» Task details
Your answer should be the full data, transcribed exactly, with no pictures in it.

----- Dataset section -----

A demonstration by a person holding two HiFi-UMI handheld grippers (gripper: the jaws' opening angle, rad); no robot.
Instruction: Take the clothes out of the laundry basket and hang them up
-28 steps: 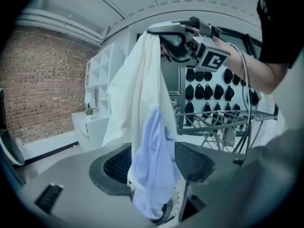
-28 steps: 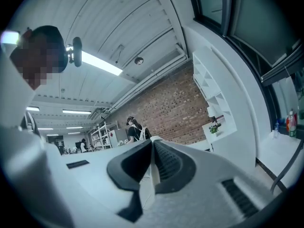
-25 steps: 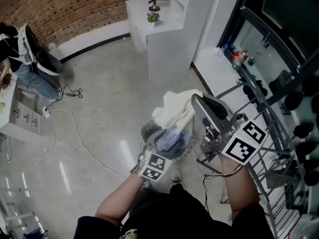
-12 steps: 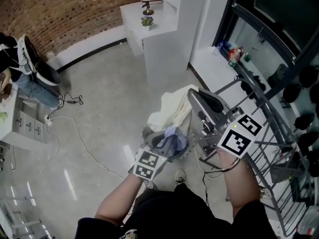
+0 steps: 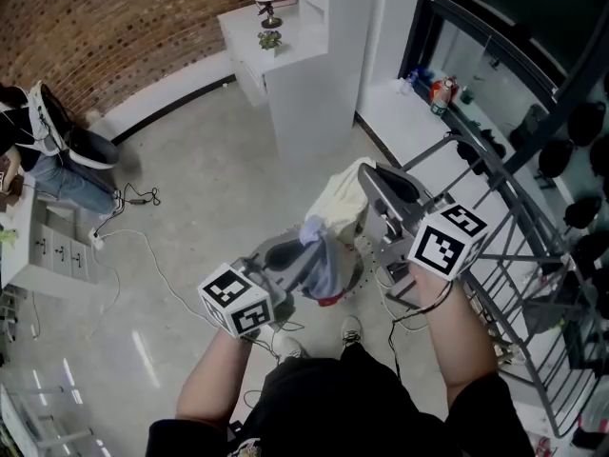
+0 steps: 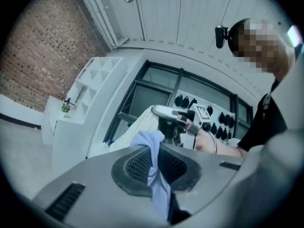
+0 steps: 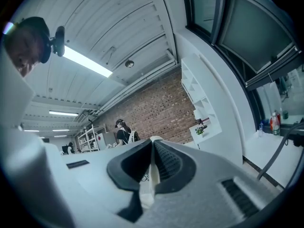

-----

» Response area
A demonstration by a person holding two HiFi-UMI handheld grippers (gripper: the jaws' opening angle, rad); no robot.
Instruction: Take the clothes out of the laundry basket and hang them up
-28 steps: 
-28 steps: 
-25 steps: 
-12 steps: 
+0 steps: 
+0 steps: 
+0 steps: 

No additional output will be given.